Dalam aplikasi penelitian kami krim mikonazol setelah toileting kanal auditori eksternal
memberikan hasil terbaik 40 pasien dari 48 (83%) menunjukkan pemulihan lengkap setelah
dua minggu. Meskipun menggunakan telinga clotrimazole turun setelah toilet memberi
respon yang baik tapi modalitas ini masih kurang efektif maka aplikasi krim mikonazol
setelah kedua satu minggu dan dua minggu, statistik hasilnya tidak signifikan pada kedua
kelompok. Meskipun beberapa studi in vitro telah meneliti kemanjuran berbagai agen
antijamur, tidak ada konsensus pada agen yang paling efektif. Beberapa studi menunjukkan
bahwa clotrimazole adalah salah satu yang paling agen efektif untuk pengelolaan otomycosis,
dengan melaporkan tingkat efektivitas yang bervariasi dari 95% sampai 100%. Miconazole
cream 2% juga telah menunjukkan tingkat keberhasilan 90%.
Azol adalah agen sintetis yang mengurangi konsentrasi ergosterol, sebuah sterol penting
dalam membran sitoplasma normal. Mereka adalah kelas senyawa nitrogen cincin
heterosiklik beranggota lima mengandung sedikitnya satu atom noncarbon lainnya, nitrogen,
sulfer atau oksigen. Klotrimazol adalah azol topikal yang paling banyak digunakan. Hal ini
dianggap bebas dari efek ototoksik. Miconazole adalah imidazol yang telah berhasil
digunakan selama lebih dari 30 tahun untuk pengobatan penyakit kulit dan dangkal. Agen ini
dibedakan dari azoles lain dengan memiliki dua mekanisme aksi. Mekanisme pertama dibagi

dengan azol lain dan melibatkan penghambatan sintesis ergosterol.

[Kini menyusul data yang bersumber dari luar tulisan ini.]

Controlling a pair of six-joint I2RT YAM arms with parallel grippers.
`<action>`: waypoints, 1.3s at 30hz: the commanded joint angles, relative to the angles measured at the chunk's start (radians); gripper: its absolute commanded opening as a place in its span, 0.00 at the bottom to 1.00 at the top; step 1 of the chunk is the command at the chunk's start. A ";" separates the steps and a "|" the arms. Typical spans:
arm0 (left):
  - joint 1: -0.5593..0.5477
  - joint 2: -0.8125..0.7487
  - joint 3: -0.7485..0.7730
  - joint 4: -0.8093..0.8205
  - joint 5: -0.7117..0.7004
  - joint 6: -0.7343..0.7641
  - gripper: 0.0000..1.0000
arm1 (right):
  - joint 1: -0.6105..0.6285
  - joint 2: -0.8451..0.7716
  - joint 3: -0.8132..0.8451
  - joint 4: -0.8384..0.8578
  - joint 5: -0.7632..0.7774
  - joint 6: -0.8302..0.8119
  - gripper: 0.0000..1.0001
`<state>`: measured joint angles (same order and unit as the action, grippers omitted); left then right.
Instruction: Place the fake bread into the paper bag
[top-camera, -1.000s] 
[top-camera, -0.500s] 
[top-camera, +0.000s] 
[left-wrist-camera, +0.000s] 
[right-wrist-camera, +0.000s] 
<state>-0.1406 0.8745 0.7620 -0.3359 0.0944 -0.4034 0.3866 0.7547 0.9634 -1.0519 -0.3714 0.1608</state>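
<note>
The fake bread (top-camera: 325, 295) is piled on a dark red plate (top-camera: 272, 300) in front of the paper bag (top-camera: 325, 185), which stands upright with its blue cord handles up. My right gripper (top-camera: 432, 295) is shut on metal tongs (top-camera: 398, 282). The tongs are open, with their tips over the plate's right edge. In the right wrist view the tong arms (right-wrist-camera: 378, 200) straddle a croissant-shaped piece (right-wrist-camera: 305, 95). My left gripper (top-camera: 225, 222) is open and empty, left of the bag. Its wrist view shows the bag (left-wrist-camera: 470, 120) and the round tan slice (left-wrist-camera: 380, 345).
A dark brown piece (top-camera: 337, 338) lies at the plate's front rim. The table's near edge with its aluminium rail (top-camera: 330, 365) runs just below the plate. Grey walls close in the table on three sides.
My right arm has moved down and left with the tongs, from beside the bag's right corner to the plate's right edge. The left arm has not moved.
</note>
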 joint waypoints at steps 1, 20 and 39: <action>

Mekanisme nother
melibatkan penghambatan peroksidase, yang mengakibatkan akumulasi peroksida whitin sel
yang mengakibatkan kematian sel.
Faktor predisposisi seperti kegagalan dalam mekanisme pertahanan telinga itu (perubahan
dalam lapisan epitel, perubahan ph, perubahan kuantitatif dan kualitatif dalam lilin telinga),
infeksi bakteri, alat bantu dengar atau mendengar prosthesis, trauma diri ditimbulkan
(penggunaan Q-tips untuk membersihkan telinga, berenang, agen antibiotik spektrum luas,
steroid dan obat sitostatik, neoplasia dan gangguan kekebalan tubuh, yang semuanya dapat
membuat host rentan terhadap perkembangan otomycosis.
Analisis keluhan yang dilaporkan oleh pasien diteliti dalam penelitian ini menunjukkan
bahwa gejala yang paling umum adalah otalgia diikuti oleh kepenuhan aural dan gatal-gatal,
sedangkan pada penelitian yang dilakukan oleh K urnatowski dan Filipiak menunjukkan
bahwa gejala yang paling umum adalah pruritus maka sensasi kenyang dan telinga discharge.

Batasan Studi
Studi masa depan lebih lanjut dengan jumlah yang lebih besar dari pasien dan jangka waktu
yang lebih menindaklanjuti diperlukan

Kesimpulan
Meskipun dua rejimen pengobatan menunjukkan tidak ada perbedaan signifikan secara
statistik karena jumlah kecil kasus, Miconazole krim setelah toilet adalah pilihan yang lebih
baik karena biaya yang lebih rendah dan kepatuhan yang lebih baik.